Die Anleger wenden sich jetzt Unternehmensanleihen zu, deren Rendite im Zuge der Finanzkrise durch die Risikoaufschläge (im Englischen "spreads" genannt) im Vergleich zu als risikofrei betrachteten Staatsanleihen deutlich gestiegen ist. Analysten meinen, dass darin viele mögliche Gefahren einer Anleiheninvestition bereits eingepreist sind.
"Die Risikoaufschläge waren in dieser Rezession noch viel höher als während des letzten Wirtschaftsabschwungs", sagt Valentin Hofstätter, Senior Analyst der Raiffeisen Zentralbank (RZB). Der Renditeanstieg sei nun jedoch zu Ende und habe sich teilweise sogar umgekehrt. Die Anleihenrenditen werden sich auf hohem Niveau einpendeln, so die Analysten.

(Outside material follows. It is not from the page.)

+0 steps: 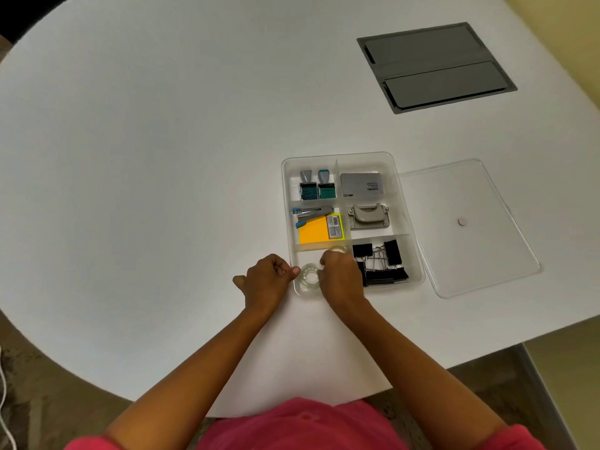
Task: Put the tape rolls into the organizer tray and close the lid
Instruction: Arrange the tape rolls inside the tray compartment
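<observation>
A clear organizer tray (391, 164) sits on the white table, with its lid off. One clear tape roll (309, 275) lies flat in the tray's near-left compartment. A second clear tape roll (338, 249) shows just past my right hand (341, 276), whose fingers curl down over that compartment and touch the roll; whether they grip it I cannot tell. My left hand (268, 280) is a loose fist at the tray's near-left corner, its thumb resting on the rim. The clear lid (470, 228) lies flat on the table right of the tray.
Other compartments hold stamps (316, 186), a grey box (360, 183), a staple remover on yellow sticky notes (319, 230), a hole punch (368, 216) and black binder clips (380, 261). A grey cable hatch (435, 66) is set into the table at the far right.
</observation>
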`<state>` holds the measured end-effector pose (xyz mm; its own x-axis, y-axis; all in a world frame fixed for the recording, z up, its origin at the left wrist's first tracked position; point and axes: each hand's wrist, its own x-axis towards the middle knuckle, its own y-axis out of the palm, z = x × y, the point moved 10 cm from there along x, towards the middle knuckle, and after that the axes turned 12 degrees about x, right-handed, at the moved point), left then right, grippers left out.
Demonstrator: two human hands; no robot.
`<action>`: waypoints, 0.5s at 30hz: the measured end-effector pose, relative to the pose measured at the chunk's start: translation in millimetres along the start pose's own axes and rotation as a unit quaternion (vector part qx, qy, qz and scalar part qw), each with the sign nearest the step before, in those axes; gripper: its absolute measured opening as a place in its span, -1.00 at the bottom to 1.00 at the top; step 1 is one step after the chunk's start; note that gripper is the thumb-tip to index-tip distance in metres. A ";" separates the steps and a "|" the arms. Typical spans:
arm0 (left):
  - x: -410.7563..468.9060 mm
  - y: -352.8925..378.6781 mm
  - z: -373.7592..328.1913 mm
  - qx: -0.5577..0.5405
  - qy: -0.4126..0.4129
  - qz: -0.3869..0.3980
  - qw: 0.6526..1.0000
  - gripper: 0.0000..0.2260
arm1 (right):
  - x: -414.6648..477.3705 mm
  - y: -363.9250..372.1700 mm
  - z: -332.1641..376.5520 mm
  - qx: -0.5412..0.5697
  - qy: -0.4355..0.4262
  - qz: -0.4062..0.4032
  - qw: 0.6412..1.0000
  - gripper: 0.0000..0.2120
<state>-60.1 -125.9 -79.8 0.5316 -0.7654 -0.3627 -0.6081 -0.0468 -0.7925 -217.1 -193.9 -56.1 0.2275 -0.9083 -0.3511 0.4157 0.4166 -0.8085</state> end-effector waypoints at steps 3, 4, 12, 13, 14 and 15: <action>1.6 0.5 0.3 0.008 -0.004 0.005 1.000 -0.82 | -1.3 7.2 0.7 -0.015 0.003 0.004 1.000 -0.78; 1.8 0.6 0.2 0.009 -0.005 0.006 1.000 -0.81 | -1.0 8.7 -0.5 -0.013 0.006 0.002 1.000 -0.77; -1.4 -1.2 1.5 -0.001 -0.018 0.001 1.000 -0.82 | -1.7 15.3 -3.5 0.055 0.047 -0.019 0.997 -0.78; -1.6 -1.2 1.6 -0.004 -0.020 0.003 1.000 -0.82 | -2.2 15.6 -3.1 0.063 0.050 -0.023 0.997 -0.79; -1.8 -0.6 1.6 -0.007 -0.021 0.005 1.000 -0.82 | -2.3 15.6 -2.8 0.069 0.050 -0.026 0.996 -0.80; -1.7 -0.1 1.6 -0.011 -0.021 0.008 1.000 -0.82 | -1.8 15.0 -2.3 0.073 0.049 -0.029 0.996 -0.80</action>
<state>-60.0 -123.6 -79.8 0.5457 -0.7385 -0.3960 -0.6293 -0.0491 -0.7756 -213.3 -186.1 -68.7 0.1154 -0.9274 -0.3557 0.5508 0.3578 -0.7541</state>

Das mache Unternehmensanleihen attraktiv, denn die Renditeerwartung liegt deutlich über den prognostizierten Ausfallsraten, ist auch Pioneer Austria überzeugt. "Bei den derzeitigen Risikoaufschlägen müssten in den nächsten fünf Jahren 50 Prozent der Unternehmen mit geringer Bonität ausfallen, um Anleihen in diesem Bereich unattraktiv zu machen - und das ist unwahrscheinlich", erläutert Hofstätter.
Derzeit liegen die durchschnittlichen Renditeerwartungen für sogenannte "High-Yield"-Anleihen um rund 15 Prozentpunkte höher als jene von deutschen Bundesanleihen. Diese werden gemeinsam mit US-Staatsanleihen, "Treasuries" genannt, als Vergleichswert für die Darstellung des Risikozuschlages verwendet.
"High-Yield" - oft auch als "Junk Bonds", also "Schrottanleihen" bezeichnet - sind Anleihen von Firmen, die von den Ratingagenturen als weniger zuverlässig eingestuft wurden. Sowohl Standard & Poors, Moodys und Fitch verwenden für ihre Skala Buchstabenkombinationen, die von AAA (beste Bonität) bis D (zahlungsunfähig) reichen. Unternehmensanleihen, deren Emittenten mit Buchstabenkombinationen aus A oder B bewertet wurden, fallen unter die Kategorie "Investment-Grade", der Rest ist "High-Yield".
"Investment-Grade"-Anleihen bringen derzeit eine um etwa zehn Prozentpunkte höhere Rendite als die zum Vergleich herangezogenen Staatsanleihen - allerdings nur, wenn sie nicht aus dem Finanzbereich kommen. Anleihen von Banken und anderen Finanzdienstleistern, die Ende des vergangenen Jahres Rekordspitzen in ihren Risikoaufschlägen von 30 Prozentpunkten sahen, liegen immer noch bei Aufschlägen von knapp unter 20 Prozentpunkten.
Im Finanzbereich sieht die RZB weniger Attraktivität, aber ansonsten rät Hofstätter zur breiten Streuung in Unternehmensanleihen über alle Bonitätsstufen und Branchen. Laut Pioneer Austria erzielten Unternehmensanleihen außerhalb des Finanzbereiches seit Jahresbeginn eine Rendite von 7,2 Prozent - verglichen mit einer Rendite für Euro-Staatsanleihen von 0,3 Prozent.
Ein anderes Risiko einer Anleiheninvestition ist die Inflation, denn sowohl der fixe Zinssatz, den eine Anleihe typischerweise bietet, als auch die Rückzahlung der Investition nach Ablauf der Laufzeit (von wenigen Monaten bis zu Jahrzehnten je nach Festlegung durch den Aussteller) kann durch die Inflation entwertet werden. Aber Hofstätter sieht derzeit und auch mittelfristig "keine Inflationsgefahr in der Eurozone".